Bild 13: 1-aus-N Encoder-Netzwerk
Es ergibt sich, daß zur Codierung von n Zuständen ld n
PEs benötigt werden. In diesen entwickelt sich eine minimale
Binär-Codierung. Ein solches Netz kann zur Datenkompression genutzt
werden. Das Ergebnis ist noch bemerkenswerter: In der verborgenen
Schicht lassen sich innere Zustände ablesen, die zur Erklärung des
Netzverhaltens herangezogen werden könnten. Beim Lernen ist i.A. auch
Selbstorganisation (in ihrer einfachsten Form) zu beobachten. Falls
Gewichte gegen Null konvergieren, hat diese Verbindung keinen Einfluß
und kann entfernt werden.

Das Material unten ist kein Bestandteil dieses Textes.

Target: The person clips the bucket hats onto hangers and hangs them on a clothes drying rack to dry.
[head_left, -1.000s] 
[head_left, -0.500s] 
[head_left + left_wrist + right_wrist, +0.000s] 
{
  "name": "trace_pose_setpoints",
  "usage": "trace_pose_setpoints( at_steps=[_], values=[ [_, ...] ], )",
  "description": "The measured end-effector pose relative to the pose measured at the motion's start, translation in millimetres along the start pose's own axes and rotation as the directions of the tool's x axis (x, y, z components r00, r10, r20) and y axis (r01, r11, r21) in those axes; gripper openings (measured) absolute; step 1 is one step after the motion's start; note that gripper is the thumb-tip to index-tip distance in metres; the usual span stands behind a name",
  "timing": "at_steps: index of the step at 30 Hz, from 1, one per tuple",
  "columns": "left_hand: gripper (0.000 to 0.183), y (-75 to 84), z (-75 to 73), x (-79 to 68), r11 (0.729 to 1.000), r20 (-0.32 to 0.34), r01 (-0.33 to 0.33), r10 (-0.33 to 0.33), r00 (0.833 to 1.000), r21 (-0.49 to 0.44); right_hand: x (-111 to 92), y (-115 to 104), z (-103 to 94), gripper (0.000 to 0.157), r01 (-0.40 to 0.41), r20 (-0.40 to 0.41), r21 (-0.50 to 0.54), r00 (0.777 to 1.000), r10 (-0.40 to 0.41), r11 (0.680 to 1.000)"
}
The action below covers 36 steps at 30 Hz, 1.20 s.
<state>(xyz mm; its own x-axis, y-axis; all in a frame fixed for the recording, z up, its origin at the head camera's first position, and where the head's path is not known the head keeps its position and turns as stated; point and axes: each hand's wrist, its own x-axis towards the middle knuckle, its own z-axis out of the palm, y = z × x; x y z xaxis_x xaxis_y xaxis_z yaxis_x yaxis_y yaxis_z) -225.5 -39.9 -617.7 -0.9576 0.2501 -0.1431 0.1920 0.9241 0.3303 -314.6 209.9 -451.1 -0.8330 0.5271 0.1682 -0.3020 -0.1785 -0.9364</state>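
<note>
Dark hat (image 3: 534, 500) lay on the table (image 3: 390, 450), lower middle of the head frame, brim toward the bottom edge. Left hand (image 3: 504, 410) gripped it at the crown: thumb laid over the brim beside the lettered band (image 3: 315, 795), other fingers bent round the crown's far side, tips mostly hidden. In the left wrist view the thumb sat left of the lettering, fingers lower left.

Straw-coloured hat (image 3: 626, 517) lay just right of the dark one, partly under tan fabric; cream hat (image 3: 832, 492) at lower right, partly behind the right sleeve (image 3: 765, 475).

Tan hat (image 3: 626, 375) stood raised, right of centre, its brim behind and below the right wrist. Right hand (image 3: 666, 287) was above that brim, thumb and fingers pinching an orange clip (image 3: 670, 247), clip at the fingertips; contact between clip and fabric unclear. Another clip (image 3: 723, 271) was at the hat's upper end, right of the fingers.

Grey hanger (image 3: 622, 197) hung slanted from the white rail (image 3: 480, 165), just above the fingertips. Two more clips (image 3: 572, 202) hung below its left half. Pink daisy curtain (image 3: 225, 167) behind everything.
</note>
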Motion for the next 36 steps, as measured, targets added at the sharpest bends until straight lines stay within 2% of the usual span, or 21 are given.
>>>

Beim Training können auch Probleme auftreten
(a) Infolge "linearer Abhängigkeit" (verschiedene Muster benutzen
gemeinsame Gewichtspfade) kann es sein, daß bestimmte Muster nicht
gelernt werden können.
(b) die Reihenfolge der Trainingsbeispiele kann für den Lernerfolg maßgeblich sein.
(c) Falls einige wenige Muster nicht gelernt werden kann man versuchen
diese mehrfach in das Training aufzunehmen. Nach erfolgreichen Abschluß
der Trainingsphase ist das "Wissen" ( möglicherweise nicht explizit
bekannt ) im Netz verteilt in den Gewichten abgelegt worden. Das SNN
beherrscht jetzt die Beispiele fehlerfrei und kann i.A. generalisieren
(interpolieren und extrapolieren) und ist fehlertolerant. Je nach Bedarf
könnte diese Netz dann entweder in Hardware (als Filter) oder als
Softwaremodul realisiert und in Anwendungen eingebunden werden.
1.8. Stand der Forschungen
Die >>SNN<< befindet sich in stürmischer
Entwicklung. Es gibt eine Vielzahl unterschiedlicher Ansätze. Diese zu
beschreiben würde den Rahmen dieser Einführung sprengen. In Bild 14 sind
wichtige Stichworte zur Orientierung zusammengestellt. Zur
theoretischen Einarbeitung wird die angegebene Literatur empfohlen, über
die weitere Quellen erschließbar sind.